In either methane or carbon dioxide injection, the rise seemly followed a linear regression with a curvature above which it increased drastically. The curvature was taken as bubble-point pressure (p b). The curvature (or in some case the apparent flattening) may be attributed to a pseudo-liquid–liquid equilibrium between the heavy and light fractions of the crude.

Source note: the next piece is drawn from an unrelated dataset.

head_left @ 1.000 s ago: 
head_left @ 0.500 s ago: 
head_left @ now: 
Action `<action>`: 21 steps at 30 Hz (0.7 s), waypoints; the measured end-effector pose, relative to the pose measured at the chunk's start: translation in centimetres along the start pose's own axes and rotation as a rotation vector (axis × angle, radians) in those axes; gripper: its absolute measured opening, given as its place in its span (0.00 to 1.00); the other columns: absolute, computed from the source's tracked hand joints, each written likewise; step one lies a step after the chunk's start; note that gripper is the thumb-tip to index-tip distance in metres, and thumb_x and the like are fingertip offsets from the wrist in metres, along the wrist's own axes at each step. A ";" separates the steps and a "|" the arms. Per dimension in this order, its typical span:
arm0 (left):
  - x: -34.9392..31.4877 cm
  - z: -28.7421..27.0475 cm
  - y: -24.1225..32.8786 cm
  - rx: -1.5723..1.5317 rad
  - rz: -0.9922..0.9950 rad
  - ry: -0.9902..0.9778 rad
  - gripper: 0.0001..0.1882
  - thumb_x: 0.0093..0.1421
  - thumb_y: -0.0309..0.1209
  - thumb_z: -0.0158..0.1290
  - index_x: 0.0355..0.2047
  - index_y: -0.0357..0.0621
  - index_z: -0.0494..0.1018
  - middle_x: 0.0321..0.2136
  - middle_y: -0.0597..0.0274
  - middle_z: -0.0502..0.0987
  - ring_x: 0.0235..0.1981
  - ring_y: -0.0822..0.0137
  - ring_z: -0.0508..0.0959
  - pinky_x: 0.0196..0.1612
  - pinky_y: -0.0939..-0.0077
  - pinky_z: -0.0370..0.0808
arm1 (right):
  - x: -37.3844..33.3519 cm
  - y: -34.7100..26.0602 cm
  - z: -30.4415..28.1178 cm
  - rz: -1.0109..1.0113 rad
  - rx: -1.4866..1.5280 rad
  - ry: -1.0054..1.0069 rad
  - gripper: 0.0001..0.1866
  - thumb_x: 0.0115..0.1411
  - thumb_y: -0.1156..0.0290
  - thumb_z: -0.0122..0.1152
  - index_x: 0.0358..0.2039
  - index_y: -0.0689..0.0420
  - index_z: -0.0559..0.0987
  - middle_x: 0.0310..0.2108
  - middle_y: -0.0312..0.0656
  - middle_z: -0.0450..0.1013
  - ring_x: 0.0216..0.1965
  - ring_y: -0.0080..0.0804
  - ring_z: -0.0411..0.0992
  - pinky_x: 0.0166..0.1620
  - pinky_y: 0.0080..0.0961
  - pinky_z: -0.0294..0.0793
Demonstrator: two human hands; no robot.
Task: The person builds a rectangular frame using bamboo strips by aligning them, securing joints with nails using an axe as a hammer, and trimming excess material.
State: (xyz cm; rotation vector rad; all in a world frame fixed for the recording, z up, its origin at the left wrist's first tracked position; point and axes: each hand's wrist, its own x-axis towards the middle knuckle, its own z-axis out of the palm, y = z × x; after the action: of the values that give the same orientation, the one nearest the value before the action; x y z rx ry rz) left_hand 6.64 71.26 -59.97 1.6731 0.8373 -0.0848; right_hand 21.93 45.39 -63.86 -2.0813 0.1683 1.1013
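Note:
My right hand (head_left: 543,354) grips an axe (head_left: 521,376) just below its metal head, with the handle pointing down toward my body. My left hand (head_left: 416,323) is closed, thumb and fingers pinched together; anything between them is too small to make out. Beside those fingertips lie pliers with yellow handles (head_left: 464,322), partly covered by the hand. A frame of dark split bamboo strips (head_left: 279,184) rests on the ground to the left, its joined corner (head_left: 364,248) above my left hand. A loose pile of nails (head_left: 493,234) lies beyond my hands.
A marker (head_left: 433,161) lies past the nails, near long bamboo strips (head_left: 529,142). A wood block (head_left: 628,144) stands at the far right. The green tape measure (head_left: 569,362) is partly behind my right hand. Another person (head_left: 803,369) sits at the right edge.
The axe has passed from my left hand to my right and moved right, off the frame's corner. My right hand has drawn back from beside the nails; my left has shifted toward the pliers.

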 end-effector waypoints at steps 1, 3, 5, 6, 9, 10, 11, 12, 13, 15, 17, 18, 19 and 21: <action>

It has been shown, so far that, the injection of gas alters thermodynamic properties of the reservoir fluids by changing their chemical compositions. Actual thermodynamic would require identification of all components within the crude in order to have an ideal composition, which is not in reality practical. Thus, crude oil, carbon dioxide/methane and brine were taken as pseudo-components. Figure 9 depicts the pseudo-ternary phase diagram for methane and carbon dioxide in (crude oil + brine) medium.

Fig. 9
figure 9

Pseudo-ternary diagram representation of CH4/CO2 in heavy and light crude in presence of brine (1φ) single-phase region, i.e., total miscibility; (2φ) two-phase region

Therefrom, it could be seen that in the 2-phase region (2φ) as the amount of injected gas built-up, crude oil separated into two phases either vapor–vapor, vapor–liquid, and/or liquid–liquid. 2φ region was observed broader for light crude oils. This implied, that during gas injection, the process by which lighter fractions were vaporized was more pronounced in lighter crude. On the other hand, Fig. 9 revealed a likelihood of heavier components deposition which may lead to asphalt/wax settling if the crude oil candidate was asphaltenic base. To aforestated points, it could be added the naphthenic nature of the crude oils as plausible answer. Figure 9 shows a great importance in reservoir engineering as it gives a compositional gradient of pseudo-components present during gas injection (Dalmolin et al. 2006).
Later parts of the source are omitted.